Она скачет дальше по полям, по лесам и вдоль каналов, по которым ползут в столицу гружёные баржи, влачимые лошадьми-тяжеловозами. Иногда баржа причаливает к берегу, тогда Элизабет просит матросов взять её на борт. Мужчины не смеют ей отказать, помогают ей подняться на судно, а её коня привязывают к остальным клячам, которые тянут по берегу бечеву; матросы отвязывают швартовы и отталкивают баржу от берега баграми, а Элизабет садится на трос, свёрнутый в бухту, вытягивает ноги, затянутые в белый шёлк чулок, и говорит что-нибудь милое про погоду или про чистоту на палубе. Как бы ей хотелось, чтобы хоть один из этих мужчин однажды заговорил с ней по своему собственному побуждению, может, даже, называл бы её по имени, но такого не бывало никогда. Матросы вообще не заговаривали с ней. Они заняты со своими баграми и канатами, работа у них тяжёлая, но и без работы они стараются не замечать принцессу; они её боятся. Этот свёрток из тафты и шёлка, который прибило к их релингу ветром, есть в их глазах воплощённая государственная власть, а тем самым и смертельная опасность. Пока она у них на борту, любое неверное слово, любой неосторожный жест навлечёт на их судно истребление и погибель. Поэтому мужчины напряжённо вглядываются в воду или в даль до тех пор, пока до Элизабет не доходит, что пора уже попросить их высадить её на берег.
Так проходит день. Пока не закатилось солнце, она разворачивает своего коня и скачет галопом домой, к дворцовому парку, мимо казармы солдат из швейцарской сотни, которые лежат на своих нарах и со страстью поют – то в мажоре, то в миноре – о своей далёкой родине.
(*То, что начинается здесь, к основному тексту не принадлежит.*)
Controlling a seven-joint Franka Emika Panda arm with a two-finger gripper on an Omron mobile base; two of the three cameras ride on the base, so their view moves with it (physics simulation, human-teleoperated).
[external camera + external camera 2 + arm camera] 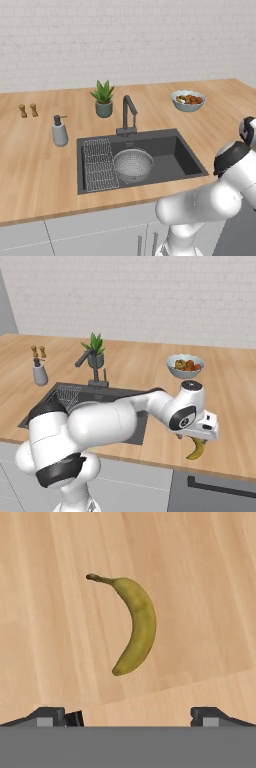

Самое позднее к ужину Элизабет должна быть снова во дворце, таков железный закон. Пока она молода, на её побеги и сумасбродства смотрят сквозь пальцы и держат её на длинном поводке; но сколь бы ни был быстрым её конь, сколько бы ни было денег у неё в кармане, из золотой клетки никуда не убежишь. Она родилась принцессой и принцессой умрёт; разве что станет настоятельницей монастыря или выйдет замуж за иноземного монарха. Но и то, и другое означало бы лишь переезд из одной клетки в другую. Поэтому Элизабет лучше оставаться в Версале. От этой клетки у неё хотя бы есть ключ.
После ужина она идёт в постель и тайком читает книги, которые ей приходится прятать от брата и от гувернантов; театральные пьесы, любовные романы и новейшие философские сочинения; энциклопедия Дидро и Д’Аламбера, но в первую очередь Вольтер и Руссо. То, что человеческое общество испорчено и коррумпировано, она безоговорочно могла подтвердить из своих ежедневных наблюдений во дворце, а то, что простые труженики в своём природном состоянии добры и благородны, она раз за разом наблюдает во время своих выездов в поля, пусть и издали.
Элизабет хочет назад, к природе. Она больше не желает быть принцессой, не желает жить в старом дворце. Она хочет жить в крестьянском подворье, в настоящем крестьянском хозяйстве с фруктовыми деревьями и лугами, на которых пасутся настоящие коровы, и чтоб был огород и курятник, батраки и работницы, все как на подбор прилежные и здоровые, благожелательные и счастливые. Ведь лучший из миров возможен, если только каждый человек на своём месте честно и умеючи возделывает свой сад; принцесса хочет в это верить.
Если Элизабет чего-то хочет, она докладывает о своём желании брату. Король Людовик XVI очень слабый и скучный человек, но он любит свою младшую сестру и рад исполнить все её желания; итак, он дарит ей на её девятнадцатый день рождения хорошенькое небольшое крестьянское подворье, где она может проводить дни напролёт. Но в течение шести лет, пока она не войдёт в свое полное совершеннолетие, на этом он настаивает, она должна каждый вечер являться к ужину в замок.
Поместье Монтрёй расположено в доброй миле от Версаля, если ехать по аллее в сторону Парижа, недалеко от общего дома итальянских кастратов; Людовик купил это поместье у обедневшего дворянина. В него входит восемь гектар пахотной земли и лугов. Всё поместье огорожено поросшей плющом стеной в два человеческих роста, на въезде у ворот круглосуточно дежурит швейцарский гвардеец. В конце подъездной дороги стоит одноэтажный деревенский дом, уже изрядно обветшавший, рядом с ним хлев, крытый соломой, в котором уже давно не водится никакой скотины; на навозной куче уже подросли платаны. За домом есть фруктовый садик, деревья которого давно никто не обрезал, и огородик, заросший колючими побегами ежевики. И над всем этим по-прежнему висит этот сернисто-жёлтый туман, который опустился сюда через пару недель после девятнадцатилетия Элизабет.